The tone of the study detracts from its credibility.
o Hyperbolical language such as “iconic”, “high-end” and “over the top” is
dangerously out of step with today’s world. It is not green. It does not recognize
current economic turbulence or the imperative to live within our means.
o The study exaggerates and contradicts itself.
It suggests that typical tourists are “short-stay” low expenditure types,
and claims it will “attract a different type of tourist.” It says it will do so in
concert with other “higher-end attractions such as the Shaw Festival and
the wine tours,” which implies we already have that type of tourist.
Further, its claim that 80% of visitors will already be here contradicts the
claim that “a different type of tourist” will be attracted.
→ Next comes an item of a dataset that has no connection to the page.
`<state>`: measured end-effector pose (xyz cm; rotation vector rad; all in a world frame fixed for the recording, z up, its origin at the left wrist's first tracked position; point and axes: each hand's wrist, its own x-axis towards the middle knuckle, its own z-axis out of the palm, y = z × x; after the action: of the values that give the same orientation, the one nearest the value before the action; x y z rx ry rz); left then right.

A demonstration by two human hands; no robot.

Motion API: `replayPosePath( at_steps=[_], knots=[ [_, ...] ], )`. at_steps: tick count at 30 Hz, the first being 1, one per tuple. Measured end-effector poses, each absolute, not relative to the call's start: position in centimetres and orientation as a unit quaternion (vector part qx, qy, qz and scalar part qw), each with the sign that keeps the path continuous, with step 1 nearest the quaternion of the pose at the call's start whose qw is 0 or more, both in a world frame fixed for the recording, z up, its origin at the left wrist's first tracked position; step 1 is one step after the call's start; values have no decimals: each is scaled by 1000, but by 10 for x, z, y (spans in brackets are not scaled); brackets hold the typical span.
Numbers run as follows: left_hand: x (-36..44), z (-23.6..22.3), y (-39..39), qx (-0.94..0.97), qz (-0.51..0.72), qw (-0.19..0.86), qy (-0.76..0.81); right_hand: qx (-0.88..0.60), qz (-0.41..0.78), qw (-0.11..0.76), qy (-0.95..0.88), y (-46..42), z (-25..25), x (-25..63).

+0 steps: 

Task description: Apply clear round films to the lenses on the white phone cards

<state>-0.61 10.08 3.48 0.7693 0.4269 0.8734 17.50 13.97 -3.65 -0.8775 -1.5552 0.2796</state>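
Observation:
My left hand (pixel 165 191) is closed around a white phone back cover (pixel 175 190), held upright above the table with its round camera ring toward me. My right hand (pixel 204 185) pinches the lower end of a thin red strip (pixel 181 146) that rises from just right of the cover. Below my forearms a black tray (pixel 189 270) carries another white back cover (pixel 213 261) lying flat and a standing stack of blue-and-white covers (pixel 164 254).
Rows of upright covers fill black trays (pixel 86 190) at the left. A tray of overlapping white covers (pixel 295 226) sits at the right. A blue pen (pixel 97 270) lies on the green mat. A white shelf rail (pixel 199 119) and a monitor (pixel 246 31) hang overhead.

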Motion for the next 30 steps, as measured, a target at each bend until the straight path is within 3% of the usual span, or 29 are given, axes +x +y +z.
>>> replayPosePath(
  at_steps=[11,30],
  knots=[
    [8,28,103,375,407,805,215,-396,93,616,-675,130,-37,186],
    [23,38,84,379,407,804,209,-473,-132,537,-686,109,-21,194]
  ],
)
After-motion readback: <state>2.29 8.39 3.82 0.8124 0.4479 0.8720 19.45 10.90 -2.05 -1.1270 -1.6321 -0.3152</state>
It acknowledges a traffic study is required to determine how many more
cars will be on NOTL roads as a result of the festival. But it claims that it
will simply return visitors levels to pre-2004. Since it also points out that
50% of visitors to NOTL come between June and September, Project
Niagara actually represents a 20% increase over current, and a 17%
increase over pre-2004, visitor levels.
It reports the Region identified $5.6million was required to “make the
Lakeshore Road site accessible and safe,” yet later claims Project
Niagara “has brought forward no new infrastructure initiatives for
consideration.” This is untrue, because widening Lakeshore Road was
not in the Transportation Master Plan.
It uses references data to its advantage, citing Year 1 figures in
reference to traffic impacts, but Year 5 figures in reference to economic
benefits.
There is something suspicious about the assumptions on attendance.
The study assumes 210,000 people are already in the region and only
52,000 will be destination attendees. Yet current statistics are that 70%
of all visitors to the region are day trippers. That suggests a
disproportionately high percent of concert goers will come from overnight
visitors. That seems unlikely for a self-contained event within a 2-hour
drive of 9.4 million people (7.1 million Canadians), especially when the
assumed audience will be 79% Canadian.
Given the text of the study is prone to hyperbole, exaggeration and self-
contradiction, can we really believe the numbers?